— Problem to solve —
State the number of lines in the records that contain "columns", with no other words.

Stored entries

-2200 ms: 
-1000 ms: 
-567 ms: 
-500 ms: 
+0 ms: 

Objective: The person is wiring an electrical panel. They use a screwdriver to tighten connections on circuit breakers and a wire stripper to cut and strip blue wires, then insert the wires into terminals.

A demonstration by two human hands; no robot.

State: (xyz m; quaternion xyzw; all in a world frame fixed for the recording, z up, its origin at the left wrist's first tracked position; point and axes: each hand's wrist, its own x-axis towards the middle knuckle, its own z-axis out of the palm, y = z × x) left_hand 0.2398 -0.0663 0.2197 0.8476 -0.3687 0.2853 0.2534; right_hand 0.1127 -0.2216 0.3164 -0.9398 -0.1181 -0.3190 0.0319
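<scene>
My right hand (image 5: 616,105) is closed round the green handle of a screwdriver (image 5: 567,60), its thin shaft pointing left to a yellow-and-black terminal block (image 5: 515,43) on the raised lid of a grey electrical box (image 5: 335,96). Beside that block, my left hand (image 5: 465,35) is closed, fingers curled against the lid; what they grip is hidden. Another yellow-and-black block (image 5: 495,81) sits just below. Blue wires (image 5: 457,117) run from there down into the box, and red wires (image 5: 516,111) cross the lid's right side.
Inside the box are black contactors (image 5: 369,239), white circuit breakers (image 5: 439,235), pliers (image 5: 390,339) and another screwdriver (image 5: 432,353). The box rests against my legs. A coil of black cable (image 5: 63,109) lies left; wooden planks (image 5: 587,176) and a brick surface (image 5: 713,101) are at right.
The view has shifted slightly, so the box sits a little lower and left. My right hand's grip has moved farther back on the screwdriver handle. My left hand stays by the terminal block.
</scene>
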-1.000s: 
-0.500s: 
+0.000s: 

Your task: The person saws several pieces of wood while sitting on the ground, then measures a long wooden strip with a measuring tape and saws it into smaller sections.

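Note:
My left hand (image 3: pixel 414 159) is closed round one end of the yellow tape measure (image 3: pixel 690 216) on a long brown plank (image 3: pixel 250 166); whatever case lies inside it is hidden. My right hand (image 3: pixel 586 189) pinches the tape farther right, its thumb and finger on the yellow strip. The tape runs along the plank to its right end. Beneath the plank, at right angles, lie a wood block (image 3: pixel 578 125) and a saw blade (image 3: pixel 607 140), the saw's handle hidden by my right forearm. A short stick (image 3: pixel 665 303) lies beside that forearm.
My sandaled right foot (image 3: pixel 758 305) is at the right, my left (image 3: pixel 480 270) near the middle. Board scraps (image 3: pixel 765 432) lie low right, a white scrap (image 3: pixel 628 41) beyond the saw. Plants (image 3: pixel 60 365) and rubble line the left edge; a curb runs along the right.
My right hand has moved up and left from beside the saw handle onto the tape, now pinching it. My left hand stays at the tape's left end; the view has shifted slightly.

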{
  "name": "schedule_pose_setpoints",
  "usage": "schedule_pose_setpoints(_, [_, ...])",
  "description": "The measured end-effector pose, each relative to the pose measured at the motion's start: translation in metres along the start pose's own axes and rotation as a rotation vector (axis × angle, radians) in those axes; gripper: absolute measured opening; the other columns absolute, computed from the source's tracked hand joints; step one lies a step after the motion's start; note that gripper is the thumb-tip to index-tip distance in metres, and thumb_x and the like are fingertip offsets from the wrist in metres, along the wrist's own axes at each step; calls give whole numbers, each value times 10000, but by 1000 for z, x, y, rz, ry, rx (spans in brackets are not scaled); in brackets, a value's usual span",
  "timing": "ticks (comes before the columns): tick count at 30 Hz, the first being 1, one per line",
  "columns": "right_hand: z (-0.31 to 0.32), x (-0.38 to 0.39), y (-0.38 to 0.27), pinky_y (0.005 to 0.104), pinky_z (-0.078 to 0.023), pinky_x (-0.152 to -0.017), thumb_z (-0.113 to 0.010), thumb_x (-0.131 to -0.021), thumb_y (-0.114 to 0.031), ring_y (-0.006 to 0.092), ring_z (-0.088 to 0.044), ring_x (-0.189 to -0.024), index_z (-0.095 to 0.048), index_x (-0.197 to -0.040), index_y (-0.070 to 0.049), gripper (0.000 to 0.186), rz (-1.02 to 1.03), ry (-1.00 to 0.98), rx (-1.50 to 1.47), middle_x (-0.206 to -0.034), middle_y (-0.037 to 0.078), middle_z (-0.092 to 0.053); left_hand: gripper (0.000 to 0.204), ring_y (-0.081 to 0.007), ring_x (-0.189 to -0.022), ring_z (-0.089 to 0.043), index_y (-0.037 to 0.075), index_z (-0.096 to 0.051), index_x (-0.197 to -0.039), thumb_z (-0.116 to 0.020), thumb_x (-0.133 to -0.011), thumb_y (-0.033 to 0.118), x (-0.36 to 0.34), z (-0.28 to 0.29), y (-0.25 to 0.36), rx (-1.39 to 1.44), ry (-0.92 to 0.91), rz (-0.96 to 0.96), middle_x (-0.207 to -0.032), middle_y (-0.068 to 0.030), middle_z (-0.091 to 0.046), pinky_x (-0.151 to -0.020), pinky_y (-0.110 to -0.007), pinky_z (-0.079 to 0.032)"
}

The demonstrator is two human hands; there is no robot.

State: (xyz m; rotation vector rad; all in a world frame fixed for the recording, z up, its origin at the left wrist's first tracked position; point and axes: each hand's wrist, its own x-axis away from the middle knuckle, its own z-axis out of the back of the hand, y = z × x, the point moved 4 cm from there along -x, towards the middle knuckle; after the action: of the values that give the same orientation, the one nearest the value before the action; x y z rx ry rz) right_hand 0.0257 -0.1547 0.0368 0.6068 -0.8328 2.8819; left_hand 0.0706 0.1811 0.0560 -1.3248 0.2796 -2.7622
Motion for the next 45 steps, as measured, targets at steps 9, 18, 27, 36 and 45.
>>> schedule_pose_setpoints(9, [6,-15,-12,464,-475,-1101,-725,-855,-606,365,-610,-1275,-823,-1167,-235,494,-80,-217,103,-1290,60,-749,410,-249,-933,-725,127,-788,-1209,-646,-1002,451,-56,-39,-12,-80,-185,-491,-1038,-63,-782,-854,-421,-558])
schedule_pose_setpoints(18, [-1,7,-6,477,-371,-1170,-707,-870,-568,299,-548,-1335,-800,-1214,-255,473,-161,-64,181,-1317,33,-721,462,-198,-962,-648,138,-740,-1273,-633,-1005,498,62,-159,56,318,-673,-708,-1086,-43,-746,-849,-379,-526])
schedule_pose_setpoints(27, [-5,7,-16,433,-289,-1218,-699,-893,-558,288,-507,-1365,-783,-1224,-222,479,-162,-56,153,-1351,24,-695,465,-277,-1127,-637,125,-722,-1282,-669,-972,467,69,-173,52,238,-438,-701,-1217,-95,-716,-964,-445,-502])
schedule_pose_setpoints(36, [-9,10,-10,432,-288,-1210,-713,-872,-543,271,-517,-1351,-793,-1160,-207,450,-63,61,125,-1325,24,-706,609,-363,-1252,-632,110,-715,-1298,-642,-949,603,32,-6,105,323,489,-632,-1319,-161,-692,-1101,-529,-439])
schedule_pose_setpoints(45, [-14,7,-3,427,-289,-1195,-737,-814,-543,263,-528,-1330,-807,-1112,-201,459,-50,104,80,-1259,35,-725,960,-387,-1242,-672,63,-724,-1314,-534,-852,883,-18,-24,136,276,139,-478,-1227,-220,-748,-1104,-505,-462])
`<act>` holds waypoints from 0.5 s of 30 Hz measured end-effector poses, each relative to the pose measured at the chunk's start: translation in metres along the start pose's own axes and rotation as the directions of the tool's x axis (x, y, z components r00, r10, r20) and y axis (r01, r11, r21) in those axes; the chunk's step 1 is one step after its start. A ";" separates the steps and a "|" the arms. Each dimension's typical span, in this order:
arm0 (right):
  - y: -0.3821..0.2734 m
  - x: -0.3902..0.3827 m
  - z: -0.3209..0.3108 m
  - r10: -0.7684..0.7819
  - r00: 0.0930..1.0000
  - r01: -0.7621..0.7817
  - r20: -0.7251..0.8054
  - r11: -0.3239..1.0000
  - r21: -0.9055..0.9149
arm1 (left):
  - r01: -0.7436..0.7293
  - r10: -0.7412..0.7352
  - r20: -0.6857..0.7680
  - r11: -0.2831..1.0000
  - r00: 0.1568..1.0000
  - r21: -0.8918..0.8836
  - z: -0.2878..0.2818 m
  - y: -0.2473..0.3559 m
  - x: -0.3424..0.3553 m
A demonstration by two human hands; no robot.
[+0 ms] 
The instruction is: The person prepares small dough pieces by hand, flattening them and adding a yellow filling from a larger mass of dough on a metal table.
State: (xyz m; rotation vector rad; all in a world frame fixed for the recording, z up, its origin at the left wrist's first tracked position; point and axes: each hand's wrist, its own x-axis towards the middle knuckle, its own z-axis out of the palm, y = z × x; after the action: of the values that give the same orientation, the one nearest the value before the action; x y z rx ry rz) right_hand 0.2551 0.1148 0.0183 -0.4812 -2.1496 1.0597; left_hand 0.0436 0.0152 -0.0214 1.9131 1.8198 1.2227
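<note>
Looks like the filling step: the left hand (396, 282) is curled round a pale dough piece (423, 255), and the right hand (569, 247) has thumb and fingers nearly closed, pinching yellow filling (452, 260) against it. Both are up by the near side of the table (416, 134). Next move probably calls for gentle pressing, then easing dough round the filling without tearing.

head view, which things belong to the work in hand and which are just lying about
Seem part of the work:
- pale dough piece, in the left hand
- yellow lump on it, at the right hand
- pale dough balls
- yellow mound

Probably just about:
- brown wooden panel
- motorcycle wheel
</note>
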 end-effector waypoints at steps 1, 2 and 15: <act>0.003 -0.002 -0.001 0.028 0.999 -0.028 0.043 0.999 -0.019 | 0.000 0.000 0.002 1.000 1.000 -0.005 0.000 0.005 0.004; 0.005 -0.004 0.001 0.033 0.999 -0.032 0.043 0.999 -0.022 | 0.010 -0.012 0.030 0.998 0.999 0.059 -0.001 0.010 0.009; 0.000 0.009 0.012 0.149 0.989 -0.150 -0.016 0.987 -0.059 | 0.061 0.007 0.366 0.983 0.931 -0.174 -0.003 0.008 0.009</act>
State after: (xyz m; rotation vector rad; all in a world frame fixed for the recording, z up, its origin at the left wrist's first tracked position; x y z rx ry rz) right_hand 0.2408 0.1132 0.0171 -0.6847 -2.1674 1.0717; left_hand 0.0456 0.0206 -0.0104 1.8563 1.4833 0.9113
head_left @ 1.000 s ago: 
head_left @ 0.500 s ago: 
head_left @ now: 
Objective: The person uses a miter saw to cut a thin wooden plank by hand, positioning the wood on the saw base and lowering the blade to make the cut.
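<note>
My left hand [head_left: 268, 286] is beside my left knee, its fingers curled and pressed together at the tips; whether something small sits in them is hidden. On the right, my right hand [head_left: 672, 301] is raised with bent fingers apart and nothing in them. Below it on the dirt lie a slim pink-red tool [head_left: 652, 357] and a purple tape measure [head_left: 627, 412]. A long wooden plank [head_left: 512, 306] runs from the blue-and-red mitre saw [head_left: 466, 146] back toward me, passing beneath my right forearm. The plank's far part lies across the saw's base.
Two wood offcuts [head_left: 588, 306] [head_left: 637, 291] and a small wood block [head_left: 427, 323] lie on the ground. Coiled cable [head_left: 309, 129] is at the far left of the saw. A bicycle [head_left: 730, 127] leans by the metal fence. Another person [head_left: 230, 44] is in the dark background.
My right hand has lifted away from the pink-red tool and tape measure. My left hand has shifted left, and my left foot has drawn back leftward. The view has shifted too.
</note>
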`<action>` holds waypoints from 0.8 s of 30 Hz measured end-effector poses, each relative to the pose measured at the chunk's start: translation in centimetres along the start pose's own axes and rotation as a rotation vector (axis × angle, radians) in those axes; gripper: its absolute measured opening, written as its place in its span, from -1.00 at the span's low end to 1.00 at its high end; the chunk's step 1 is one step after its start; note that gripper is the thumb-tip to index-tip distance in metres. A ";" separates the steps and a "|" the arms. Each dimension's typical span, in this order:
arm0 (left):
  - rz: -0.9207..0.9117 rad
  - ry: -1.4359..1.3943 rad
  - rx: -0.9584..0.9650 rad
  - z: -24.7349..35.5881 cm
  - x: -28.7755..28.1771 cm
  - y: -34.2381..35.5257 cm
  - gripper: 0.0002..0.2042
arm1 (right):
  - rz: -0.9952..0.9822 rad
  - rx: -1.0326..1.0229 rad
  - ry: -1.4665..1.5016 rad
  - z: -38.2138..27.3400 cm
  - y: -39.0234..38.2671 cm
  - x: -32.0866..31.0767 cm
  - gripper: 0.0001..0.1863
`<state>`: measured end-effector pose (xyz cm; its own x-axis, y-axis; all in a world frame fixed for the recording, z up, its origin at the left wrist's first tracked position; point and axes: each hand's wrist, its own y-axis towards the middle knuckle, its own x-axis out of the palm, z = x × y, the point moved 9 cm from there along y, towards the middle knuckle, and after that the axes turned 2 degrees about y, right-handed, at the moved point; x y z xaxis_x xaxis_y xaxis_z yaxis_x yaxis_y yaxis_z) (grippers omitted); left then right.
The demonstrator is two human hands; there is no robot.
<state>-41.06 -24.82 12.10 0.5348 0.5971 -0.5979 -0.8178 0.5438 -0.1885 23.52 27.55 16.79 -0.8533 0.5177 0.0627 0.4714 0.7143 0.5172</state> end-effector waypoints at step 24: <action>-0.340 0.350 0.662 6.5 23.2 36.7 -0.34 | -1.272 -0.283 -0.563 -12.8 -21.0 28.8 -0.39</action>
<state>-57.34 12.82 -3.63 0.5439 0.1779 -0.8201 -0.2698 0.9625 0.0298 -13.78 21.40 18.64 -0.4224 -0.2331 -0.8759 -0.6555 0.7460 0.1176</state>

— Expected output —
3